Your goal:
When writing out the entries below, keep only the lines from the line with "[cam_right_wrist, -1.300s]" to the line with "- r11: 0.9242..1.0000", both included, exactly as they are, and leave the pictures aside.

Material for this exercise:

= = = = = = =

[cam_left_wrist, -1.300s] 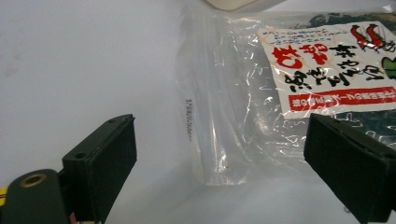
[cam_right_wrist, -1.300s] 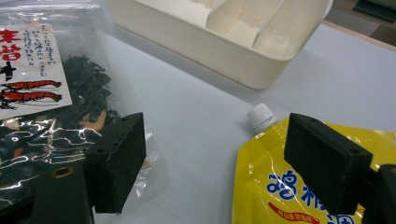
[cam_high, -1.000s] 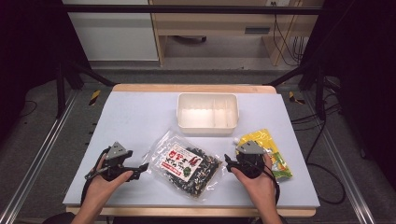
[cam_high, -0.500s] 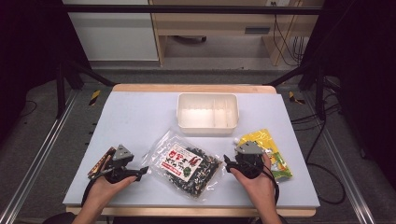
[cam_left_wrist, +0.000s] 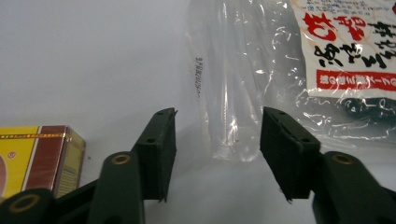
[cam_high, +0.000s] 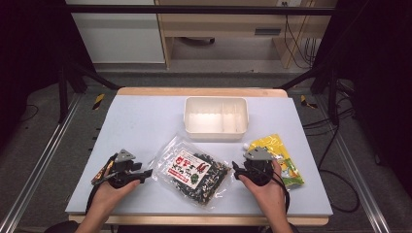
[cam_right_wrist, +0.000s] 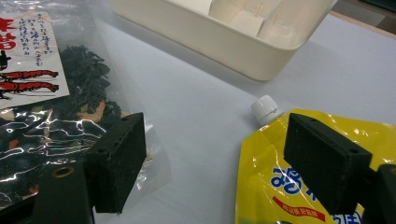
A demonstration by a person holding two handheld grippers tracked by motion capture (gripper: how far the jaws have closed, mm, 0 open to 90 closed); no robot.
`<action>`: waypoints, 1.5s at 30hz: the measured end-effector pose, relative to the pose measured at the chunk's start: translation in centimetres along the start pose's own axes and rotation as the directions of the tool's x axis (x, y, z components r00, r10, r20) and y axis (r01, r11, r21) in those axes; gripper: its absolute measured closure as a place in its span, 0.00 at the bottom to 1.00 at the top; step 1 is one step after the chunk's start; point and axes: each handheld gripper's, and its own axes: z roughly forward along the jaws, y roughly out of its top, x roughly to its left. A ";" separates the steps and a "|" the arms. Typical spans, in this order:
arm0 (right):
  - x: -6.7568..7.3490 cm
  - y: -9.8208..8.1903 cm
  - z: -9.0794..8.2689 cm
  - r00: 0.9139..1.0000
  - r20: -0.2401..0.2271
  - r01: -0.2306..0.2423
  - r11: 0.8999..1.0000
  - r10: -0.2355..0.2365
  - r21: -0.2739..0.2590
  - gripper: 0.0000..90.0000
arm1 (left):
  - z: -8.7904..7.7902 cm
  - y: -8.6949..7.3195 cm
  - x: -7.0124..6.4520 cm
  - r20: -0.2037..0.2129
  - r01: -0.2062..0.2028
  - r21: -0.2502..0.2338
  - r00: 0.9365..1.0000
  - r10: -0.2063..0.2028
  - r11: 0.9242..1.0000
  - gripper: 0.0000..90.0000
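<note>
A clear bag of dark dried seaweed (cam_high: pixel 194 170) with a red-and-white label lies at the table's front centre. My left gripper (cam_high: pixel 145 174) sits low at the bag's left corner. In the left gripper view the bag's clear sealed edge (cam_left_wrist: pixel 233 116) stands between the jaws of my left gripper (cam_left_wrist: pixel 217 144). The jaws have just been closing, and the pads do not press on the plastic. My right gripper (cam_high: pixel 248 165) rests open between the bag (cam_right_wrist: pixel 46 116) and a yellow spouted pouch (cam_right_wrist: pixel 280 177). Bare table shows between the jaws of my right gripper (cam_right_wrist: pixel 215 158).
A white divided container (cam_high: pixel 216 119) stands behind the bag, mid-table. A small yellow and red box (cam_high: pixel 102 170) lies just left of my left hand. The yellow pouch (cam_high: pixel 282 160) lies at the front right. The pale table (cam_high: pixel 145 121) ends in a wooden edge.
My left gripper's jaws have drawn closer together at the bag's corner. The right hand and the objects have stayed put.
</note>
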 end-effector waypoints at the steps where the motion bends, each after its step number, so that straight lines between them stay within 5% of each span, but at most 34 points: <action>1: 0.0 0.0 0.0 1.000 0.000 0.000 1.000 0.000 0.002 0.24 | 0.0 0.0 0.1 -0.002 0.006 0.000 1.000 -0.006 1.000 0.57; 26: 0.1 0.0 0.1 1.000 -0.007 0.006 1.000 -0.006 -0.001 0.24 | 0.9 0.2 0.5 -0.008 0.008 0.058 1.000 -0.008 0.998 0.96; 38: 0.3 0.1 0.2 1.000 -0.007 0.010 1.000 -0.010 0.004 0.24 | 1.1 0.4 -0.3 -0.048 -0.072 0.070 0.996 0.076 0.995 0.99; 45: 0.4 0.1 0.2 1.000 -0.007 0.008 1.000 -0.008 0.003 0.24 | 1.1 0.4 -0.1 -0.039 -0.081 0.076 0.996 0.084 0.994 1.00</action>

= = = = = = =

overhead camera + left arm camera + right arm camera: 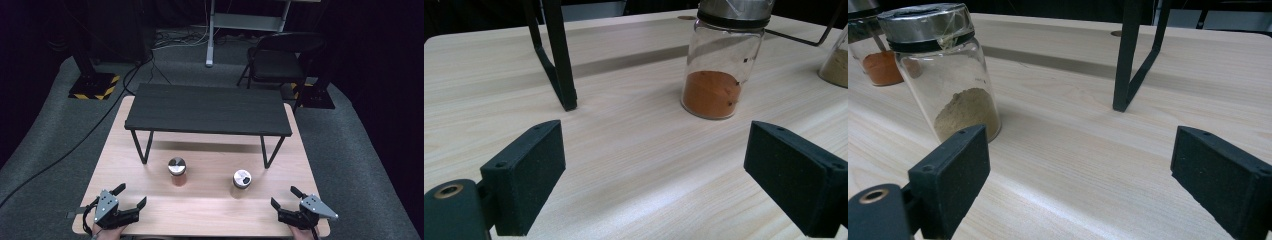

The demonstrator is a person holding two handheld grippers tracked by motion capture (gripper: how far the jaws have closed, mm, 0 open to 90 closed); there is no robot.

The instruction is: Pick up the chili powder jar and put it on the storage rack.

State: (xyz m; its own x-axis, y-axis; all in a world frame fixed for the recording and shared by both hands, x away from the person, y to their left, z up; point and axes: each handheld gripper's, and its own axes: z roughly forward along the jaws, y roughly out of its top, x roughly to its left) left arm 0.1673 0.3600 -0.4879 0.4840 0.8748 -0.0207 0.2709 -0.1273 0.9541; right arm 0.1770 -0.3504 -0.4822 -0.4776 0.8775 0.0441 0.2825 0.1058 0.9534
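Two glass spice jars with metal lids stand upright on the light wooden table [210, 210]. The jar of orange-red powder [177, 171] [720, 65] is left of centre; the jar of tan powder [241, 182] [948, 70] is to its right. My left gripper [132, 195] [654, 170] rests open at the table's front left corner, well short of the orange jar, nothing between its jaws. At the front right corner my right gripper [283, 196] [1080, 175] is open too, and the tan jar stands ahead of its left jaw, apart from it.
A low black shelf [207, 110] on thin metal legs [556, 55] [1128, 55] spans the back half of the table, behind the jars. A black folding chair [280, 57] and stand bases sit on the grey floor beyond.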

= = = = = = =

Result of the exercise:
[cam_right_wrist, -1.300s] 
[cam_high, -1.000s] 
[cam_high, -0.500s] 
[cam_left_wrist, +0.000s] 
[cam_high, +0.000s] 
[cam_right_wrist, +0.000s] 
A demonstration by a person holding two handheld grippers tracked by motion capture (gripper: how far the jaws have closed, mm, 0 open to 90 closed); no robot.
`<action>`: waypoints, 1.5s at 30hz: the measured end-effector pose, relative to the pose measured at the chunk's start: translation in centimetres along the start pose's own axes and rotation as the directions of the tool's x axis (x, y, z components r00, r10, r20) and y axis (r01, r11, r21) in those axes; gripper: its absolute measured closure as a place in its span, 0.00 at the bottom to 1.00 at the top; step 1 is one step after the chunk's start; point and axes: each handheld gripper's, and its own axes: z roughly forward along the jaws, y roughly out of its top, x roughly to its left. A ";" separates the steps and a "|" the arms. Typical spans, in this order:
arm0 (right):
  - x: -6.7568..7.3490 cm
  - y: -9.8208..8.1903 cm
  - z: -9.0794..8.2689 cm
  - r00: 0.9139..1.0000
  - r20: -0.2401..0.2271
  - r01: -0.2306..0.2423
  - r11: 0.8999..1.0000
  - r10: -0.2355..0.2365
  - r21: -0.2739..0.2590
  - gripper: 0.0000..90.0000
arm1 (left):
  - z: -8.7904..7.7902 cm
  - y: -8.6949..7.3195 cm
  - x: -7.0124..6.4520 cm
  - r20: -0.2037..0.2129
  - r01: -0.2062..0.2028
  - r21: -0.2502..0.2338
  - r00: 0.9365..1.0000
  - r10: -0.2063..0.2028
  - r11: 0.9242..1.0000

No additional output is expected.